I was very happy to see Alex’s view on JS, as I suspect you were David. I had a similar debate earlier this year at our AMHP legal updates. There was a view that JS indicated a judicial move to ‘restoring’ the primacy of the MHA in general. I disagreed. For what it’s worth, I think a lot of the difficulty generated by the “primacy of the MHA” comes from a failure to appreciate in what context this term has been deployed. That the MHA has “primacy when it applies”, has been misunderstood due to a failure to include that this has been discussed in the context of Case E (MCA Schedule 1A) – i.e. where the person is a mental health patient, is objecting and falls within the scope of the MHA. In the cases where it has arisen, parties have been considering alternative frameworks, DoLS or the inherent jurisdiction of the court. My understanding is (and as ever I stand to be corrected) that in these cases the court has essentially affirmed the boundaries set by the law. Decision makers can’t pick and choose between frameworks with an objecting patient. The MHA has “primacy” over the other frameworks, precisely because schedule 1A excludes DoLS and inherent jurisdiction is an instrument of last resort and wouldn’t be used where the MHA applies.
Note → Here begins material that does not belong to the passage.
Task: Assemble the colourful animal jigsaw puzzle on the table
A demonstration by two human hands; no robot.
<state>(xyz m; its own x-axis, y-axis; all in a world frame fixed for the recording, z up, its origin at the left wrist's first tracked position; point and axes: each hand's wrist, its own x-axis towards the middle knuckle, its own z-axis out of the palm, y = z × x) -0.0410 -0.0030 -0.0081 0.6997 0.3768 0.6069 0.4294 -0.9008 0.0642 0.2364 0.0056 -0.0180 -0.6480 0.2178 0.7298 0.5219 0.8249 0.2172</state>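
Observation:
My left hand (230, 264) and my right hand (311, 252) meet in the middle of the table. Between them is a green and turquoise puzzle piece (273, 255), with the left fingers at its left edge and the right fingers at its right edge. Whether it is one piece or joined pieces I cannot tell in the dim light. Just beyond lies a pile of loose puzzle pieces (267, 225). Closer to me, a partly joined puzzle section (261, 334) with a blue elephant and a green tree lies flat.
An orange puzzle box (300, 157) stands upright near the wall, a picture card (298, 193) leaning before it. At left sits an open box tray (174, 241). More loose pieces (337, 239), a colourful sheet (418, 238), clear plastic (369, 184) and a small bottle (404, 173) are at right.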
The MHA is therefore “the magnetic north” (to coin a phrase used in the Northamptonshire case) in this context. This is quite different to a generalised position of primacy in all contexts where the grounds under the MHA are met (and therefore the situation of compliant incapacitated patients). Indeed, Justice Theis in JS states: “As regards the interface between the MHA 1983 and MCA 2005 neither Act is to have primacy over the other.” (para 30). This starting point is then modified by the exclusions stated in Schedule 1A and as she says “consideration of the options that are available.”. The questions to be asked from GJ are part of the means to consider what options are available.

I share Alex’s concern about the choice to be determined in the situation of compliant incapacitated patients.

Thanks for your message John. I agree completely, context is key.

As to the compliant incapacitated patient, one of the things I will be sure to take from JS is the need to consider what is practically available, not only care/accommodation but whether DoLS itself is a realistic available option.